Conocí al padre Arrupe, a mediados de los años 70, en Roma y tuve ocasión de contarle lo de aquel ejemplar de El socialista del 6 de agosto de 1955 y del libro de Bernanos cuya lectura también le había impresionado. Me imaginé, le dije, que los cementerios de su amado Japón estarían llenos, a rebosar, de víctimas inocentes. Pero también, en diferentes zonas del Pacífico miles y miles de soldados americanos yacen en anónimos cementerios, —en los tres años de guerra en el Pacífico entre muertos y heridos cayeron 400.000 americanos—, por no hablar de represión japonesa en Filipinas, Vietnam y China, esta última con más de 3.500.000 de muertos y los 20 millones de rusos y los 5 millones de alemanes… También el padre Arrupe era un firme defensor de la “pacificación de los cementerios”. Me habló de los campos de refugiados vietnamitas en Tahilandia, donde conocí un grupo de jesuítas que allí trabajaban con dedicada abnegación. Y de los jóvenes “especialmente manipulados por la droga”, como cuenta Pedro Miguel Lamet en su magnífica biografía de Pedro Arrupe.

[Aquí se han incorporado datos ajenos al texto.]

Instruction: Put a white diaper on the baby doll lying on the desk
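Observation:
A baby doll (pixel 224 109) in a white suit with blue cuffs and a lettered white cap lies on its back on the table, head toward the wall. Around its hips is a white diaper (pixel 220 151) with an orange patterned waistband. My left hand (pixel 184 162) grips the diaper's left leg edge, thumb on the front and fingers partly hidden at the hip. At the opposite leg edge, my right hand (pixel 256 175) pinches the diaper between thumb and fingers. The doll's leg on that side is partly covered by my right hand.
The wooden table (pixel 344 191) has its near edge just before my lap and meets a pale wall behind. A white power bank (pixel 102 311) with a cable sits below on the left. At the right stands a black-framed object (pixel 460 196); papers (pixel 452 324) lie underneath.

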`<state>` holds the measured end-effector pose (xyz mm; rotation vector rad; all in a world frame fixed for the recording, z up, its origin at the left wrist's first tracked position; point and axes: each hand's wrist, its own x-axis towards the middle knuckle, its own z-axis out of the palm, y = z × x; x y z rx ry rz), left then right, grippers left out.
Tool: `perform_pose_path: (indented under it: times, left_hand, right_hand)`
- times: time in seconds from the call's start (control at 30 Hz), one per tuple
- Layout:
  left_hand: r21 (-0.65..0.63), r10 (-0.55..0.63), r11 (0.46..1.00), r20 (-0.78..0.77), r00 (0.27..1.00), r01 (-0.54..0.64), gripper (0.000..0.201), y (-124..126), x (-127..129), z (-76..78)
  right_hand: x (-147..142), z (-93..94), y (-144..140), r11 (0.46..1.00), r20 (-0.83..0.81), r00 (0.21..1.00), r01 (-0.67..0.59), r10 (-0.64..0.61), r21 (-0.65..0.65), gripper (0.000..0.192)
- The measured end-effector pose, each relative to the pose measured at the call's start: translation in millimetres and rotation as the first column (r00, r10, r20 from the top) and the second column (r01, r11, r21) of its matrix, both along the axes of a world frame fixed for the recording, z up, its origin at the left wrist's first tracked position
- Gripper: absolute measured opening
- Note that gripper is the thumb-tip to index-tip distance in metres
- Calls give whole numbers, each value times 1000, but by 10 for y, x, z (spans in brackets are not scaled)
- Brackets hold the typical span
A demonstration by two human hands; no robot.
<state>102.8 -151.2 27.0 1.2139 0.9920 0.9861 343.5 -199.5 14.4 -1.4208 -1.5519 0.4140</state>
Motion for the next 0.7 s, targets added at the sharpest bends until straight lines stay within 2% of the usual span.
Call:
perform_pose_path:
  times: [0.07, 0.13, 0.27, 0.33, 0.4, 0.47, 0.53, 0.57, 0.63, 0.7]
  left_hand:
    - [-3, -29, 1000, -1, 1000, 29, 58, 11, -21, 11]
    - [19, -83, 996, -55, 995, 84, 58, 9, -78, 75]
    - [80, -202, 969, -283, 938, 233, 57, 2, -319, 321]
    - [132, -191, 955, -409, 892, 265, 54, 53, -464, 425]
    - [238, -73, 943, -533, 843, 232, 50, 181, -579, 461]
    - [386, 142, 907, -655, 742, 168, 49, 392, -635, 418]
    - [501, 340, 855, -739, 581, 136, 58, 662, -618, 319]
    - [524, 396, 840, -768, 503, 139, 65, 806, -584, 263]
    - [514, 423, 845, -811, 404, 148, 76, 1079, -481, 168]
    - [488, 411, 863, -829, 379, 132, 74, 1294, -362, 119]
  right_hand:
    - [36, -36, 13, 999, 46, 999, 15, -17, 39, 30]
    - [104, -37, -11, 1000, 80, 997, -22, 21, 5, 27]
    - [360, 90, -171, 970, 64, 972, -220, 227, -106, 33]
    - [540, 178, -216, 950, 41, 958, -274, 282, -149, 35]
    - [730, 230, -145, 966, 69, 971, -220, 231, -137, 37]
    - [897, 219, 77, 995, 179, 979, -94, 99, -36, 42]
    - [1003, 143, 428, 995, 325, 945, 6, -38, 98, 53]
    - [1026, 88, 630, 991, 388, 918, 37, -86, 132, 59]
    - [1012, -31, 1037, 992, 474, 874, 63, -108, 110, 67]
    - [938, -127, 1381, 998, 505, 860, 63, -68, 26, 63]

Yo espero que alguien en el gobierno español se acuerde que el próximo 14 de noviembre se cumple el centenario del nacimiento de este bilbaíno universal y una de las figuras más relevantes, en absoluto, de la España del siglo XX.
Y comencemos, de una vez, con la pacificación de los cementerios, que es el epílogo de toda guerra civil. En realidad todas las guerras, incluso las llamadas mundiales, tienen algo de guerra civil, pues siempre se enfrentan y se masacran miembros de una misma familia: la humana.
Y dejémonos en paz de esa pamplina de ley de la memoria histórica, que, para empezar es un grave error de construción gramatical de una frase, por su rebuscada y falaz redundancia. La historia lleva intrínseca, en su contenido conceptual, los atributos de la memoria, porque la historia no es nada más que recordar los hechos y contarlos. Así que aprendan primero gramática y después historia. Y para hacer honor al recuerdo aprendan que de Historia, con mayúscula, sólo existe una. Lo demás es una patraña, una mentira o una verdad a medias, que es lo mismo. Un algo inventado con la perversión del rencor y la estudiada finalidad de ganar votos, perpetuarse en el poder y conseguido éste enriquecerse a costa del público erario que a todos nos pertenece, rojos, amarillos, verdes, azules y violetas que son los cinco colores del espectro solar y, quizás, del espectro de las ideologías o formas de entender la vida, la política y la convivencia.
Y es que, como decía Leonardo da Vinci, la natura è piena d’infinite ragioni, che non furono mai in isperienza.